- Data extracts

########

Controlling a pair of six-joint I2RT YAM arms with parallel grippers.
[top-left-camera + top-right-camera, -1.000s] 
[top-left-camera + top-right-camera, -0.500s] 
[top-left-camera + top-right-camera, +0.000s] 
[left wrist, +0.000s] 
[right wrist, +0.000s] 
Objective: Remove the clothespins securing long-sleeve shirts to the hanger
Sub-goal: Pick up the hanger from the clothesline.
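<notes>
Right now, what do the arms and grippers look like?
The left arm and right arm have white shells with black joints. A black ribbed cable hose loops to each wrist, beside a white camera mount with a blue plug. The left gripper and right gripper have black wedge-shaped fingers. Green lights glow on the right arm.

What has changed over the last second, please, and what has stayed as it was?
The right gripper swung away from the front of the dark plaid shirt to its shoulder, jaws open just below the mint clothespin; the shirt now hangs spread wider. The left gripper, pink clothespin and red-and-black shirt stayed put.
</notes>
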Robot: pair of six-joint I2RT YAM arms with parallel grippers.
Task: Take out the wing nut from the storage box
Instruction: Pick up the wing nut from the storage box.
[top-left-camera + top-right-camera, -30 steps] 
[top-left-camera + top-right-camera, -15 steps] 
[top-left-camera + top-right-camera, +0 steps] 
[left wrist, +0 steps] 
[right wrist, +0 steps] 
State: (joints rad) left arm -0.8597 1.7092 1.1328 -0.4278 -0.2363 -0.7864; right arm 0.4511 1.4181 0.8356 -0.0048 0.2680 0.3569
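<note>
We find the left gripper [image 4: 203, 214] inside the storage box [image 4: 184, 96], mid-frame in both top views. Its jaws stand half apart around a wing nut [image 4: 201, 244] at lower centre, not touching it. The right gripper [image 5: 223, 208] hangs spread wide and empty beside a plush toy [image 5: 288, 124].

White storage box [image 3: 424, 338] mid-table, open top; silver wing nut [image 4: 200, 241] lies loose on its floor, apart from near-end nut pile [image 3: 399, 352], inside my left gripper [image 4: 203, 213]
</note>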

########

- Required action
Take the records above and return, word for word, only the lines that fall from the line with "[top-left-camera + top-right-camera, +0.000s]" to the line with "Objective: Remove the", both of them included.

- Worked solution
[top-left-camera + top-right-camera, +0.000s] 
[left wrist, +0.000s] 
[right wrist, +0.000s] 
Objective: Remove the clothespins securing long-sleeve shirts to the hanger

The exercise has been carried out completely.